Task item:
Here is the task for the records below: repeat exactly the lines from the one with "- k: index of" to the one with "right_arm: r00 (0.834", both included, and nothing else.

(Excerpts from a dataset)
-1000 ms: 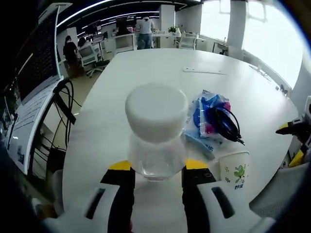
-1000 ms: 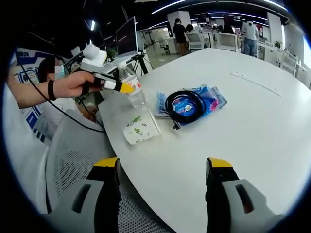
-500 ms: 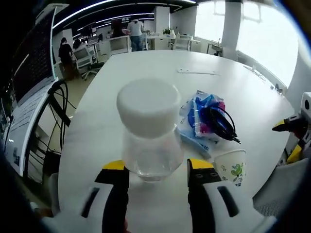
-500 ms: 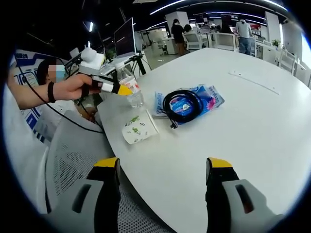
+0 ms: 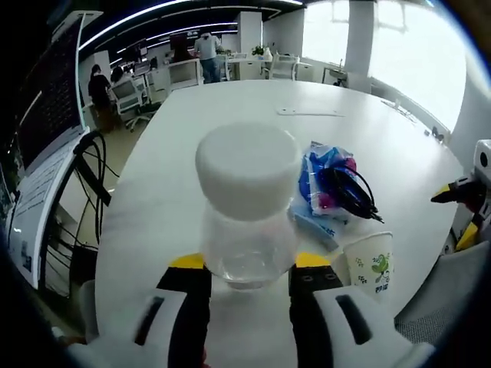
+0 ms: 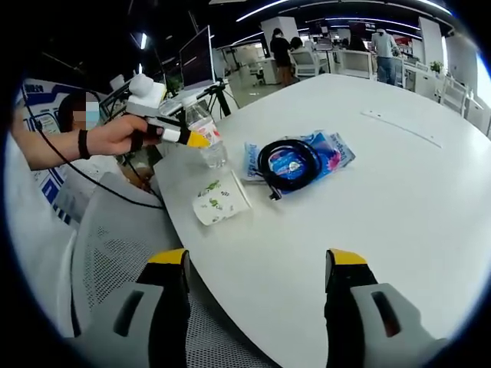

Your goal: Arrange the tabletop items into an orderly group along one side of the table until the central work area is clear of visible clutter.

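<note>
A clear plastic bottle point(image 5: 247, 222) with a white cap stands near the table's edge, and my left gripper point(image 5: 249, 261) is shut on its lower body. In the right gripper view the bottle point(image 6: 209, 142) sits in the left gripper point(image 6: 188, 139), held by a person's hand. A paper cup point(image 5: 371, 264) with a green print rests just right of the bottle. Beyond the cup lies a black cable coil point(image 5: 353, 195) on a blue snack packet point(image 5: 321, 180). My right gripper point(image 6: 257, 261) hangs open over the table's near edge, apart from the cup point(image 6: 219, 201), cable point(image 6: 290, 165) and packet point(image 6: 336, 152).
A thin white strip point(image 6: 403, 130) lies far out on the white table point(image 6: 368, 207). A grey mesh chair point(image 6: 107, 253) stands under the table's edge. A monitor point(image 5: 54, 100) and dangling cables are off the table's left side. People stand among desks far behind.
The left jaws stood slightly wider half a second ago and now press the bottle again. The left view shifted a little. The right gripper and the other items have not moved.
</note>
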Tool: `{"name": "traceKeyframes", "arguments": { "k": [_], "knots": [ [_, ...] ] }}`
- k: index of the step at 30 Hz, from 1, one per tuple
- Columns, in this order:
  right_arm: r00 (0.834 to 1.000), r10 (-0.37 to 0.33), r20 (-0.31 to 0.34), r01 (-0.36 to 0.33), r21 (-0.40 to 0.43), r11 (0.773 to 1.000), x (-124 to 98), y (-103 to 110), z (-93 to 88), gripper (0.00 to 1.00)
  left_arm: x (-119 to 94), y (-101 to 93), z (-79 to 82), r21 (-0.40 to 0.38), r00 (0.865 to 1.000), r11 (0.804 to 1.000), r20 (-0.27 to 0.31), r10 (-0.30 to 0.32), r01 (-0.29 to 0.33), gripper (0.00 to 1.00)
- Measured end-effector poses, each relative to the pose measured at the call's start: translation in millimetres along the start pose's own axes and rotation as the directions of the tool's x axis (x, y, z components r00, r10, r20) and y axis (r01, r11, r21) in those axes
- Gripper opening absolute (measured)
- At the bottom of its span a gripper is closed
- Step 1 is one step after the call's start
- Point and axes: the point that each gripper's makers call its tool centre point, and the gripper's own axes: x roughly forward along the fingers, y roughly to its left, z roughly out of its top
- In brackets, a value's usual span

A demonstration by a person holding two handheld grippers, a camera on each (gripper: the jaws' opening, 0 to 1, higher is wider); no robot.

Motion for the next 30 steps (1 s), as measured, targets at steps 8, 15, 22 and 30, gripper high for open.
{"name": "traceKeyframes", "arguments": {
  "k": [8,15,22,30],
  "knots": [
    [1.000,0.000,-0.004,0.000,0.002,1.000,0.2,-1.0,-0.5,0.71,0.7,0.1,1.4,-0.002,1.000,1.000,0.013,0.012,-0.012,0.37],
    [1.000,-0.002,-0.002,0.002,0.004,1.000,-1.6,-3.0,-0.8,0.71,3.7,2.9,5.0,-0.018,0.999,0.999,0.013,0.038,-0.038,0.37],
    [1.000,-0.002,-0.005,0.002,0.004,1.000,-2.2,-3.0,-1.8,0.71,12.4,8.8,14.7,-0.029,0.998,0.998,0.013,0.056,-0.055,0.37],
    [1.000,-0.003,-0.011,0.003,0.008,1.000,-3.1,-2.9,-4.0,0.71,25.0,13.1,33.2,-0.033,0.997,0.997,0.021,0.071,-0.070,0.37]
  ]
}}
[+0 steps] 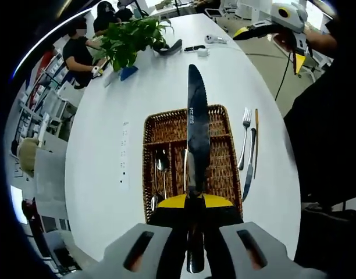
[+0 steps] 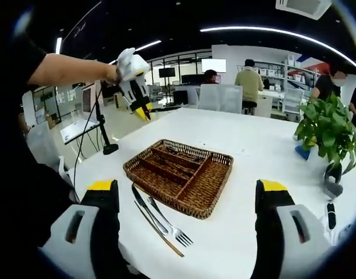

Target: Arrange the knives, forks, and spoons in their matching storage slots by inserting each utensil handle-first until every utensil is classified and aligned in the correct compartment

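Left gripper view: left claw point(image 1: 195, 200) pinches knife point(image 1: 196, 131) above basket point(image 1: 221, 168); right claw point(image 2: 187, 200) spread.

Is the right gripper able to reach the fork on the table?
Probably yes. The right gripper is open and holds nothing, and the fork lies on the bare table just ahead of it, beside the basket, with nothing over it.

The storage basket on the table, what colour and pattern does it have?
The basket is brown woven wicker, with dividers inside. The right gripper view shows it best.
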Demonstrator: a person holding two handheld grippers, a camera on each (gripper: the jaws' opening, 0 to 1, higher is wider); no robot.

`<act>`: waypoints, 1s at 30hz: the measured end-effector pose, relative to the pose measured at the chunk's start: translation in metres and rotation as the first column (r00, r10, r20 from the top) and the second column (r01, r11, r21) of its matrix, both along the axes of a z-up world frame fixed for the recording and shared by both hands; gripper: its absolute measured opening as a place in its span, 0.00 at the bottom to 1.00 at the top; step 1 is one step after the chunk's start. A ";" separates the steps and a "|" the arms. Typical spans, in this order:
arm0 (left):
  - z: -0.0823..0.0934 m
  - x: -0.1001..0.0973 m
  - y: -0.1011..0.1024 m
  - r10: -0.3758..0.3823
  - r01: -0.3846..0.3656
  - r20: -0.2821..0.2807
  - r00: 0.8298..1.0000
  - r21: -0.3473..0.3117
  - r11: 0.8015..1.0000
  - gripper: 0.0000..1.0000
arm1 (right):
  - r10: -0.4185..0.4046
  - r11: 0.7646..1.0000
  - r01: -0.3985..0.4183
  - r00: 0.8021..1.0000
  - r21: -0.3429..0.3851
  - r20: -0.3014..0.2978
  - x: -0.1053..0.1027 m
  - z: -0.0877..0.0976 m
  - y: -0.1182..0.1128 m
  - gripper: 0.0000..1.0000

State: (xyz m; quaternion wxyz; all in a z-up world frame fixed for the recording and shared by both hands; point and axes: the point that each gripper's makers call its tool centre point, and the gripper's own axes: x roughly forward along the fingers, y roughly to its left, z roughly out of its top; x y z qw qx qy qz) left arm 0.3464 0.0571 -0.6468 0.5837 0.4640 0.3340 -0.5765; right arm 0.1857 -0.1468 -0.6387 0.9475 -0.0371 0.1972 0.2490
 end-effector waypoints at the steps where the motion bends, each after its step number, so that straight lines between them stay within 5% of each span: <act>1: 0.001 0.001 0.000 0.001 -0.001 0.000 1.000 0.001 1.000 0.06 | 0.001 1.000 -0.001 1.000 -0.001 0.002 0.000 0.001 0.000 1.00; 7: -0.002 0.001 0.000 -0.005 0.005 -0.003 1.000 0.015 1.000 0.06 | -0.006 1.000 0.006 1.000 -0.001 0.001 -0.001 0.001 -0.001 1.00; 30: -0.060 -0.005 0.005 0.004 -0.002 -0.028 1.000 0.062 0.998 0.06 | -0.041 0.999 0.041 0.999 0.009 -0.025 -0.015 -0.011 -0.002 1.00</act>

Result:
- k: index of the step at 30 Hz, from 1, one per tuple
- Columns, in this order:
  right_arm: r00 (0.834 to 1.000), r10 (-0.37 to 0.33), r20 (-0.31 to 0.34), r01 (-0.36 to 0.33), r21 (-0.40 to 0.43), r11 (0.773 to 1.000), x (-124 to 98), y (-103 to 110), z (-93 to 88), gripper (0.00 to 1.00)

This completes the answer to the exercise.